I can remember walking into a women's halaqa (Islam discussion thingy) once, and the topic was about intentions. The halaqa leader shared a story with us. There was a Muslim man who fought many battles on the side of the Muslims, and his dream was to die a martyr. He was very respected in his community and seen as a righteous man. Eventually he did die in battle. He was considered a martyr and the thought was that this man obviously went straight to Jannah with the rest of the martyrs when he died. He was destined for the highest level of Paradise.

However, when he was brought before Allah, he was rejected. He said, "Allah, I died for you! How could you turn me away?" And Allah replied, "No. You did not die for me. You died so that other people would call you a martyr. So there is your reward..."

Suicide bombers die for glory, and so they can be honored as martyrs. It is the definition of selfishness.

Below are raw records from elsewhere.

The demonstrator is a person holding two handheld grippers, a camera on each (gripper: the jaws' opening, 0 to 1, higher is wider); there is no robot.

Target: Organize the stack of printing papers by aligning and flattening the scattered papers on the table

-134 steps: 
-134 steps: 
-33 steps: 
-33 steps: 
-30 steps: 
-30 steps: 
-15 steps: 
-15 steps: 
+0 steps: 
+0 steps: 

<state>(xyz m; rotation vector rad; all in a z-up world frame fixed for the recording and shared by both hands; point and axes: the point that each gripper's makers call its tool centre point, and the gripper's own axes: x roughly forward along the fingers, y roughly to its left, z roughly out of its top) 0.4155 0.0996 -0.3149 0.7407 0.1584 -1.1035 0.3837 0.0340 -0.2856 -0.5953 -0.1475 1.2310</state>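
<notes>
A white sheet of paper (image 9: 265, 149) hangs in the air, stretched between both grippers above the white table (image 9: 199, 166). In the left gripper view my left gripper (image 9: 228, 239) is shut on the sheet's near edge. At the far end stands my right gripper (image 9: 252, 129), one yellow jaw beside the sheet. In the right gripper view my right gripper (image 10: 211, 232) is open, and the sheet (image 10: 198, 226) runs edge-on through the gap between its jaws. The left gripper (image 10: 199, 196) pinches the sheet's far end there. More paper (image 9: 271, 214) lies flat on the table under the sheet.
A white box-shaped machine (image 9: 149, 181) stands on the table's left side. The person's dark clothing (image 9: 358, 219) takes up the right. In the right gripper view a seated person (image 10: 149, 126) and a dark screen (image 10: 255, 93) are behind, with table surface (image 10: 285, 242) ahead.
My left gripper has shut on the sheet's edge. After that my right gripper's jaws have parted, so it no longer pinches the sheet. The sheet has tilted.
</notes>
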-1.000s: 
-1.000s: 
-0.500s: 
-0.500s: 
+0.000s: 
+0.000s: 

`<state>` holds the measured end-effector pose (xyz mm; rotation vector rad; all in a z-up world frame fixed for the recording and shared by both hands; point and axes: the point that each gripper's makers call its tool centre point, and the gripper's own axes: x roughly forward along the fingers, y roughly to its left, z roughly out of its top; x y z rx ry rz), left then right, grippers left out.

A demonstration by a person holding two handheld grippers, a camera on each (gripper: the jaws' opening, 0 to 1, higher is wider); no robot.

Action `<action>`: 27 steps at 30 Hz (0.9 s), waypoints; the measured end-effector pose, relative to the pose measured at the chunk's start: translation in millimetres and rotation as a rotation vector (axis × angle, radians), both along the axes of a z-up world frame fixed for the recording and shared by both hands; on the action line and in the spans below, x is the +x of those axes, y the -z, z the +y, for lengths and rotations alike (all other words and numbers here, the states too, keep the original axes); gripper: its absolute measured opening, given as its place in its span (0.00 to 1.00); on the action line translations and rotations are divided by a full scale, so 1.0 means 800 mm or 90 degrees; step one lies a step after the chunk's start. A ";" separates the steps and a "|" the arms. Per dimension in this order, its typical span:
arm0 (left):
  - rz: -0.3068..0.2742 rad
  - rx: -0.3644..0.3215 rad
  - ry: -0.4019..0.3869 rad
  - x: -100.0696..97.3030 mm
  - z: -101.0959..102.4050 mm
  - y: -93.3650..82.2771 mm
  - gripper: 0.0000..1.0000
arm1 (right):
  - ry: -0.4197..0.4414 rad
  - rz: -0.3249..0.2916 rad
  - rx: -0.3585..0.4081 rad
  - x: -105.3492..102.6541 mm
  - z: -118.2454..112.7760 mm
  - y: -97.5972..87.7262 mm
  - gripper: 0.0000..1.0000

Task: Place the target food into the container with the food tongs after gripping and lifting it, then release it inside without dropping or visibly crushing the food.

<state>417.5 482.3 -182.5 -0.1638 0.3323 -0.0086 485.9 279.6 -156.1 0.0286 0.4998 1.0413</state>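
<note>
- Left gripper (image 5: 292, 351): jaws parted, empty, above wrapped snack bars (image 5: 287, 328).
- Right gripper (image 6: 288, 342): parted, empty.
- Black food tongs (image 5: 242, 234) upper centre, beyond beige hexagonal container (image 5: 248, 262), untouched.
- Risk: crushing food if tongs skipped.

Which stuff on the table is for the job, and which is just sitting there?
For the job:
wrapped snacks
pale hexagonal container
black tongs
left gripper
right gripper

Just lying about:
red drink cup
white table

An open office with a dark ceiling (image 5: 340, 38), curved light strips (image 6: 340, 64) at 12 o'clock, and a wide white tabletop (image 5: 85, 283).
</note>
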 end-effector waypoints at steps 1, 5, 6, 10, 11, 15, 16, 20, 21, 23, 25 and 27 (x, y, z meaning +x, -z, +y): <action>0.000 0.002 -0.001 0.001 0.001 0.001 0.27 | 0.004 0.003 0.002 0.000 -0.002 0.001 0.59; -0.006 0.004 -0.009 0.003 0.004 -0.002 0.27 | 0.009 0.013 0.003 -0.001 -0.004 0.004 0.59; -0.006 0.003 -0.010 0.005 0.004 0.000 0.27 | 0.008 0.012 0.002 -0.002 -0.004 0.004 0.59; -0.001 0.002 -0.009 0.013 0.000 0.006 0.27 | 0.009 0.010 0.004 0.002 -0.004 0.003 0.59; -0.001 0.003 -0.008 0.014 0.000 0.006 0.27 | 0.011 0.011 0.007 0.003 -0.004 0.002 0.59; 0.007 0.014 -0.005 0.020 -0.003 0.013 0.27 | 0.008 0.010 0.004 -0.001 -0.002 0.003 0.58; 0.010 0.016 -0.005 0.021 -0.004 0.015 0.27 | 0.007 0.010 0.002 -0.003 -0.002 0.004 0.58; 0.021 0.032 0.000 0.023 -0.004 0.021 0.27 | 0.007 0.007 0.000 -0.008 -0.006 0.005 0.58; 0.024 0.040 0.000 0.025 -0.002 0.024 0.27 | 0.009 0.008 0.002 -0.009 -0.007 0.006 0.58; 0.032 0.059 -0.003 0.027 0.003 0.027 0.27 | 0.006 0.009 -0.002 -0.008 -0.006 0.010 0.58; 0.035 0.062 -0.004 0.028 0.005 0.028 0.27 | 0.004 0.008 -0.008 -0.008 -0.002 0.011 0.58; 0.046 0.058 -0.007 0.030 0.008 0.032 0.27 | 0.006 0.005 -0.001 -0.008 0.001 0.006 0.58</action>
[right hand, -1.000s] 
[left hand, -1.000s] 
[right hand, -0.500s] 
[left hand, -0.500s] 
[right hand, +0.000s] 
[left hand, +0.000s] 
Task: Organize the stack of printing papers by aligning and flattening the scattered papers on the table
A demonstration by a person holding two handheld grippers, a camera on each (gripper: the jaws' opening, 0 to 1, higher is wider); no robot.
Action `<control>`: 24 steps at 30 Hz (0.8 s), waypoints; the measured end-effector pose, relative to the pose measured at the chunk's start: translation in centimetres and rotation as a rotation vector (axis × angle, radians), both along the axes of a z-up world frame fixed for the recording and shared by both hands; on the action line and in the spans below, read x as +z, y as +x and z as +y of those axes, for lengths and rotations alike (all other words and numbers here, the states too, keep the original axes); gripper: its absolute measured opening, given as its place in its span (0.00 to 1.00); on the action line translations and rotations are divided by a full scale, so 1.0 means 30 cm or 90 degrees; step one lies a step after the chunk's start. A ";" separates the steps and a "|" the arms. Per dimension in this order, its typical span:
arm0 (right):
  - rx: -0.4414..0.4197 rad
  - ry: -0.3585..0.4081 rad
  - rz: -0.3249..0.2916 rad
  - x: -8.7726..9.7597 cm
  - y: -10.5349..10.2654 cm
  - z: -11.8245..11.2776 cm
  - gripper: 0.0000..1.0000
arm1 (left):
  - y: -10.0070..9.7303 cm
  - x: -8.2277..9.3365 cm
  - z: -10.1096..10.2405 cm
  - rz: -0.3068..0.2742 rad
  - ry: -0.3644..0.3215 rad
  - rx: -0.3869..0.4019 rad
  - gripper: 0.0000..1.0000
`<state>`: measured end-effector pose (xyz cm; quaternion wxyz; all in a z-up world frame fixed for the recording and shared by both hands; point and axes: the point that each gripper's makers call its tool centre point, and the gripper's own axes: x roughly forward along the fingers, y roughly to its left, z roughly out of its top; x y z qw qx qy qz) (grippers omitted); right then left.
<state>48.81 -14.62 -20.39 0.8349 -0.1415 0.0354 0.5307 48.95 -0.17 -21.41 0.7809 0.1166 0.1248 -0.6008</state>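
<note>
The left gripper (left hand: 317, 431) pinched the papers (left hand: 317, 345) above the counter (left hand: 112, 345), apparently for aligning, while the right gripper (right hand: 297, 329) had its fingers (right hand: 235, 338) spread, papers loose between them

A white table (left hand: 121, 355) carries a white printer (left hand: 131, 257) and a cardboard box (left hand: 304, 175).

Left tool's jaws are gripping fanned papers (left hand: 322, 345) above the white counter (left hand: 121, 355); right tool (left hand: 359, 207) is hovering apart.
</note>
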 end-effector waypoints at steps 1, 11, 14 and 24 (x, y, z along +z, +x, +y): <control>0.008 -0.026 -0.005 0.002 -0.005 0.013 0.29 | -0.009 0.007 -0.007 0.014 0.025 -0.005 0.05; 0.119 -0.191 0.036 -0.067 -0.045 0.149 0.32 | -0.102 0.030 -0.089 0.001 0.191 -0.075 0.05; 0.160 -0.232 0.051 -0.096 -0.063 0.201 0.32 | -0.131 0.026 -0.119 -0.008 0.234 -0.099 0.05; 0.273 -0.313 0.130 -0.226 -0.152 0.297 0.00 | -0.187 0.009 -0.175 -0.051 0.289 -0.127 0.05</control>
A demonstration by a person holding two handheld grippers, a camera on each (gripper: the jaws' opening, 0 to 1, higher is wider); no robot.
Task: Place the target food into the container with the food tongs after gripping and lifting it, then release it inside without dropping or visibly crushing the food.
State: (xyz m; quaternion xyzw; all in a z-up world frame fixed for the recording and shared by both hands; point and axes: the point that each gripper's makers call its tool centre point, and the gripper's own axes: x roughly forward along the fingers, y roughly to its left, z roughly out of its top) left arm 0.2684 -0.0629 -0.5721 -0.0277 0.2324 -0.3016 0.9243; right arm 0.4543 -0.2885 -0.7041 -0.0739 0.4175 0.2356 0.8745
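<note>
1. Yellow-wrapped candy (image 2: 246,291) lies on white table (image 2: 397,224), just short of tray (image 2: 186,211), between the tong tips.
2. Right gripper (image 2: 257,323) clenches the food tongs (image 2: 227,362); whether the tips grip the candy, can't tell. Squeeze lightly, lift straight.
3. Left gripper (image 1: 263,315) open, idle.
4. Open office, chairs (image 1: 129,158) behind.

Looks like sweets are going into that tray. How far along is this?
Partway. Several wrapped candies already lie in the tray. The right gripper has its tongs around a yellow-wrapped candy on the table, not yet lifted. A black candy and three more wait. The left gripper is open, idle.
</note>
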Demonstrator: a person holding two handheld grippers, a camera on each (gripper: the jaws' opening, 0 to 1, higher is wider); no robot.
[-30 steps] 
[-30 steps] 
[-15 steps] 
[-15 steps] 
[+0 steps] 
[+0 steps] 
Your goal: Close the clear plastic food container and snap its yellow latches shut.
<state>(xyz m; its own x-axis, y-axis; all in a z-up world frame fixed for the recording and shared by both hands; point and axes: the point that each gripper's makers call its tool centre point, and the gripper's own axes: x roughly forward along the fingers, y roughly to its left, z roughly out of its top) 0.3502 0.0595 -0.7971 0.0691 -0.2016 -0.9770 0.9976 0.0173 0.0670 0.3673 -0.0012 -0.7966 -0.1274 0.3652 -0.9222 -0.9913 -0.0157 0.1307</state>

I exclude those who have been indoctrinated and/or coerced.

Anonymous said...

Jane,
We also cannot call senicide suicide because it is actually murder. My point was not about intentions, it is that at different times in different places, some acts are considered differently than they might be considered at other times and in other places but what remains true is that humans have a long history of killing themselves and/or others and that how one judges it has a lot to do with culture. Suicide bombers are not always coerced and certainly seti was not always an act carried out willfully by the woman who self immolated.

Anonymous said...

Being uncomfortable with debating suicide on an open blog is not the same as being uncomfortable with talking about suicide in one's practice. Posting on a blog is not the same has a conversation, and I agree with those who find this discussion problematic, including the worry that some readers might find it triggering.